How do you think faculty could better position themselves to share their research with larger audiences and audiences outside of the scholarly domain? 

Practice and refine the ability to talk about research in the most relatable terms, the way you might describe your work to someone you just met at a party. Think about how to frame research as the problem or question you’re hoping to address through your study, and how that might impact greater society.

Is there anything in particular about the series you'd really like to highlight?

I am hopeful faculty will attend the workshop with news editors to hear directly what they’re looking for when assigning stories. I think it’s easy for both editors and academics to make assumptions about each other’s motives, and it can be illuminating to find out what drives decision-making for both parties.

What should faculty know about your office and how your office can help with media/faculty interaction? 

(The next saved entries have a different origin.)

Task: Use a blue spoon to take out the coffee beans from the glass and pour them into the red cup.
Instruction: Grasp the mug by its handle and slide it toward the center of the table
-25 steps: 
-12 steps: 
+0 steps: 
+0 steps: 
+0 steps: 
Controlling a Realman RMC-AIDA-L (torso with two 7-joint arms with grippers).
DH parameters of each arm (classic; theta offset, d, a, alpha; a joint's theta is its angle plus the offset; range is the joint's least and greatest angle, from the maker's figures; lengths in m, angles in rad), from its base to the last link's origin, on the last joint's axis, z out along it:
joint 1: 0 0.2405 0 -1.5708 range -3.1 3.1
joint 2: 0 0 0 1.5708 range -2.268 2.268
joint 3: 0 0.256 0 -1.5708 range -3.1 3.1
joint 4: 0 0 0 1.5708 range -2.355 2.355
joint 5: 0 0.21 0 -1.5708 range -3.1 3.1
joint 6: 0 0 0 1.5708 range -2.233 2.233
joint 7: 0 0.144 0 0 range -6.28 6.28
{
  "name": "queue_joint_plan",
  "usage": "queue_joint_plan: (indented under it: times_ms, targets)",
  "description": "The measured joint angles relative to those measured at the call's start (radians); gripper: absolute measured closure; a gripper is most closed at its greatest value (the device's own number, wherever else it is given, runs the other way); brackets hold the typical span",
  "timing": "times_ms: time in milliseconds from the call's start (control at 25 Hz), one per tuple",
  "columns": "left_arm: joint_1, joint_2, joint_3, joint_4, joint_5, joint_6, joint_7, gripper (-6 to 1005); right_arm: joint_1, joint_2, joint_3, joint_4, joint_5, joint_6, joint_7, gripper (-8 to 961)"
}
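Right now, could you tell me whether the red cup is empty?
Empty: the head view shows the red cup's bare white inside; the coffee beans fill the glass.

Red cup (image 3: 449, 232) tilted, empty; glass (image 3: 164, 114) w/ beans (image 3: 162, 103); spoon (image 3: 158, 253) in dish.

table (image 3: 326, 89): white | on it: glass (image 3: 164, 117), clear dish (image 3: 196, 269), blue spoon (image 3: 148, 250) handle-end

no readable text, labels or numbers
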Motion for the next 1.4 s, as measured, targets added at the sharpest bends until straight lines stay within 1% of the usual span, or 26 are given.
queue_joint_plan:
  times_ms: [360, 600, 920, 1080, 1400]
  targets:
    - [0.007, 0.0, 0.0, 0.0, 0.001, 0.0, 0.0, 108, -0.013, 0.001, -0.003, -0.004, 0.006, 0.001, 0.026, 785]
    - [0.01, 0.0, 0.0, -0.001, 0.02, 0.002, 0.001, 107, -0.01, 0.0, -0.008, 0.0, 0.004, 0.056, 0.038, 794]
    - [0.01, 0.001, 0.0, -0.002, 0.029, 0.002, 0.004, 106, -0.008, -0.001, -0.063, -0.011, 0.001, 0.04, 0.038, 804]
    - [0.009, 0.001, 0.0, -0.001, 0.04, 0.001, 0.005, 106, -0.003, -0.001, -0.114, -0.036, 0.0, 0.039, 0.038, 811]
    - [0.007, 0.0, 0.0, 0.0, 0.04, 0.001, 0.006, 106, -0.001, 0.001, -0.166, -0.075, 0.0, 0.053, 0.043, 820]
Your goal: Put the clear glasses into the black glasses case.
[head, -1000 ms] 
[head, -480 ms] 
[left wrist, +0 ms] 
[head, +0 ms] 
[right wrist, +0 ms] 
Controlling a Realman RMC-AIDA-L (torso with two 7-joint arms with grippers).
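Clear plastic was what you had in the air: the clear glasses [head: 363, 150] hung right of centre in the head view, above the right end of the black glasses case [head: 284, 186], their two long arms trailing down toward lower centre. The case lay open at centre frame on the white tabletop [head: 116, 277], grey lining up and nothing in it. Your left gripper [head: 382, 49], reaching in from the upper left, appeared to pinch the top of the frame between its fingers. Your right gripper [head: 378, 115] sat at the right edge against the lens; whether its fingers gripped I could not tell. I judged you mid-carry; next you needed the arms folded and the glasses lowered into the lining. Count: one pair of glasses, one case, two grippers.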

ODU News facilitates media relations on behalf of the University and our faculty, and that can include working with media to find experts, conducting outreach to promote faculty expertise, vetting opportunities and all aspects of coordination. Our team is staffed with experienced journalists and media relations professionals who maintain relationships with reporters and editors. We can also offer ad hoc media training to prepare for specific interviews. Because of our training, we anticipate what a reporter or photographer might need to be successful and do all the necessary follow-up. If a faculty member does feel coverage wasn’t fair or accurate, we can help navigate those conversations with media outlets.

Is there any other insight you'd like to offer at this juncture in terms of this series of media trainings?

This semester’s offerings are just the beginning of topics we could explore. In the future, we’re planning sessions on writing and submitting opinion pieces and in-person interview training. We’d love to hear from faculty on other topics they’d like to learn more about.

Fall Schedule:

Broader Impacts: How to Share Expertise Through Media

12-1 p.m. Monday, Oct. 2 | Student Government Chambers, Webb Center

A panel of faculty will talk about the benefits and best practices for sharing research and expertise through news outlets in a one-hour discussion. Panelists will offer tips, lessons learned and how they approach interviews.

Panelists include:

  • Holly Gaff, professor of biological sciences
  • Jessica Whitehead, the Joan P. Brock Endowed Executive Director of the Institute for Coastal Adaptation and Resilience (ICAR)
  • Ben Melusky, associate professor of political science and geography
  • Jim Blando, associate professor in School of Community and Environmental Health


Media Panel: The Elements of a Great Story

12-1 p.m. Monday, Oct. 16 | Webinar

News editors Mechelle Hankerson of WHRO and Andrea Noble of The Virginian-Pilot explain how a kernel of an idea becomes a news story. Attendees will learn how to frame their expertise or research, what makes something newsworthy, how editors determine if a story idea is a “fit,” and the importance of timing.


Virtual Workshop: Social Media for Academics

12-1 p.m. Monday, Nov. 13 | Webinar

University Communications and University Counsel experts will offer tips for faculty about using social media. Learn about the benefits of engaging in online discourse, the potential risks and the University’s Guidelines for Protecting Scholars and Researchers. This one-hour webinar is cosponsored by University Communications, the Center for Faculty Diversity and Retention, and the Center for Faculty Development.